Подбежав к ней, она обхватила ее, да так и прилипла, а Томек остановился сзади — стоял и смотрел на мать широко раскрытыми сияющими глазами.
Ева, всхлипывая, прижимала к себе то одного, то другую. И с той поры никогда их от себя не отпускала. Я не узнавал ее. Домой вернулся совсем иной человек, не тот, с которым я прожил долгие годы. Я вспоминал времена, когда мы еще плохо знали друг друга и поведенье ее частенько ставило меня в тупик… Мне она казалась тогда капризной, переменчивой… Неуемная радость жизни, дразнящая, полная чувственности, била из нее ключом… И потом сменялась вдруг смиренной, тихой покорностью. Порой она бывала очарованной, пряталась, словно в кокон, в свои мечтания, а то вдруг ею овладевал неугомонный, неодолимый практицизм.
Она во всем была страстной — как в любви, так и в упрямстве. В ней будто жили два существа. Но все эти всплески и перепады настроений били ключом из одного источника — из ее страстного сердца. Она ничего не таила в себе, была непосредственной, открытой, честной в своих симпатиях и антипатиях и при этом — деятельной. Отдаваясь тому или иному увлечению, она словно сжигала всю себя, без остатка.
А теперь ее жизненная энергия куда-то улетучилась.
Я заставал ее погруженной в раздумье, со взглядом, устремленным в пустоту, даже раздражительность былых «черных дней», когда она могла резко вспылить, потонула в какой-то отупелости.
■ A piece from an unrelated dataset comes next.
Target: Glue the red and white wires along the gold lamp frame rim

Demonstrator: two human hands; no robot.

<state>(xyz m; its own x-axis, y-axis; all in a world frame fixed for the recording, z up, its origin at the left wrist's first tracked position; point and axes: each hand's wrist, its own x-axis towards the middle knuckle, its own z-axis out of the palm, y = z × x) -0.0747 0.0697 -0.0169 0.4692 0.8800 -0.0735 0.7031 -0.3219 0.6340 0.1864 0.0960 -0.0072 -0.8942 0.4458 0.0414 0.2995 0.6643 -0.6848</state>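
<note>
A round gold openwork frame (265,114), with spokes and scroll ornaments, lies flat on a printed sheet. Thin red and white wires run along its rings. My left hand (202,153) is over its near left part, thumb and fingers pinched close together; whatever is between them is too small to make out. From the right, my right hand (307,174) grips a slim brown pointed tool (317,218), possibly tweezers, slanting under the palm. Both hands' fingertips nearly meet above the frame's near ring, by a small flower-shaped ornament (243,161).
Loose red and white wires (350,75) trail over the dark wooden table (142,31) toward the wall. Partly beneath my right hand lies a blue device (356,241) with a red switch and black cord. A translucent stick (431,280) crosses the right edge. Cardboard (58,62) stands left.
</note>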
Ночью она просыпалась в холодном поту и, сжимая мою руку, полная безотчетного страха, шептала, что ей приснился зловещий сон. Чаще всего эти дурные предзнаменования сулили беду нашим детям. Все, что сохранилось живого в ее сердце, сосредоточилось теперь только на них.
Если ребята отлучались из дома, она поминутно глядела на часы, пугалась телефонных звонков. Боялась, как бы с Луцией или с Томеком чего не стряслось. Стоило им появиться, как страхи исчезали. Долгими зимними вечерами она корпела вместе с Томеком над его домашними заданиями, над коллекцией марок или бабочек, потом, перед тем как лечь спать, забиралась в постель Луцки, и они долго шушукались. Луцка от радости сияла, словно ясное солнышко, о чем-то щебетала, и сердце Евы исходило нежностью. На худом, почти прозрачном лице ее в эти минуты появлялась тихая и кроткая болезненная улыбка.
Но казалось, что этой ее ненасытимой тяги к детям ни Томек, ни Луцка утолить уже не могли.